Audrey challenges participants to understand what “powerless” actually means. It’s not just inability to stop once started—it’s the complete loss of choice about whether to start. She describes how alcoholics can clearly remember the pain and humiliation of their last drunk, yet find themselves pulling into a liquor store with no memory of making that decision. This isn’t willpower failure; it’s a diseased mind that cannot defend against the first drink.
The speakers stress that many people drink too much and need to quit, but that’s different from being a real alcoholic. The distinction matters because it determines the solution. Someone who drinks too much might be able to quit through consequences, therapy, or willpower. A real alcoholic requires spiritual help because human resources prove utterly insufficient.
Moving into Step 2, Julie addresses the two types of people who enter AA: those with religious backgrounds and those who reject spiritual concepts entirely. She explains that both groups typically suffer from the same problem—they think they know better than everyone else. Bill Wilson’s story illustrates this perfectly: even after seeing clear evidence of spiritual transformation in his friend, Bill still harbored intellectual resistance to the God concept.
The key insight of Step 2 isn’t developing a complete understanding of God, but simply becoming willing to believe that some power greater than oneself might exist. Julie emphasizes that this power doesn’t need to be understood or defined—just acknowledged as a possibility. The step asks only: “Do I now believe, or am I even willing to believe, that there is a power greater than myself?”
Step 3 requires conviction based on the previous steps. Before making the Third Step prayer, one must be utterly convinced that self-will doesn’t work and that spiritual help offers the only viable alternative. AA speaker meetings on surrender and Step 3 often emphasize this decision point, but Audrey and Julie stress that it must be backed by honest admission of personal defeat.
The speakers warn against moving people through steps too quickly. Julie shares an example of sending someone home to try controlled drinking when they weren’t convinced of their powerlessness. Two weeks later, the woman called back ready to work—having discovered through painful experience that she truly couldn’t control her drinking.
The bulk of their presentation focuses on Step 4 inventory work. They explain that resentments block spiritual connection and must be examined systematically. Using the four-column approach from the Big Book, they walk through how to identify resentments (column 1), causes (column 2), how self-esteem, security, ambitions, or relationships were threatened (column 3), and finally—most importantly—one’s own part (column 4).
The fourth column work represents a revolutionary shift from victim thinking to personal responsibility. Instead of focusing on what others did wrong, the inventory process reveals how self-centered fear drove the alcoholic’s reactions and decisions. This isn’t about blame or minimizing others’ harmful actions, but about finding the part of the conflict that can actually be changed—oneself.
Both speakers emphasize the crucial role of sponsorship in this process. AA Big Book study speaker talks and workshops like theirs demonstrate how thorough text knowledge enables sponsors to guide others through the steps effectively.
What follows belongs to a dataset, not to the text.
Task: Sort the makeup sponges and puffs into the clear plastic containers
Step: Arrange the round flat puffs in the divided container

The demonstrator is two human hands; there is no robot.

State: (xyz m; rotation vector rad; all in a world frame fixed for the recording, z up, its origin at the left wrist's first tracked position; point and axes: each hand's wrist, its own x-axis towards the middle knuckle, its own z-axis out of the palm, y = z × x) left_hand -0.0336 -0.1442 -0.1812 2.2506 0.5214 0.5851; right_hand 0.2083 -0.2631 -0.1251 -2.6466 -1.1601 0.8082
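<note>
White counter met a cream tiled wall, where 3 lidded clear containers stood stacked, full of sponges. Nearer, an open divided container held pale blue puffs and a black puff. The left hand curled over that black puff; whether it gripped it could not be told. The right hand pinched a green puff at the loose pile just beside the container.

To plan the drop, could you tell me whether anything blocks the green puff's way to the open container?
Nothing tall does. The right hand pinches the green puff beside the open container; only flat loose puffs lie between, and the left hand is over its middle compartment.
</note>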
They argue that recovery meetings focused on daily sharing rather than step work fail to produce lasting sobriety.
The workshop challenges comfortable recovery concepts. They dismiss “pink cloud” experiences and “meeting makers make it” philosophies as insufficient for long-term sobriety. Instead, they insist on rigorous honesty, immediate action following the Third Step decision, and comprehensive inventory work that reveals the self-centered nature of alcoholic thinking.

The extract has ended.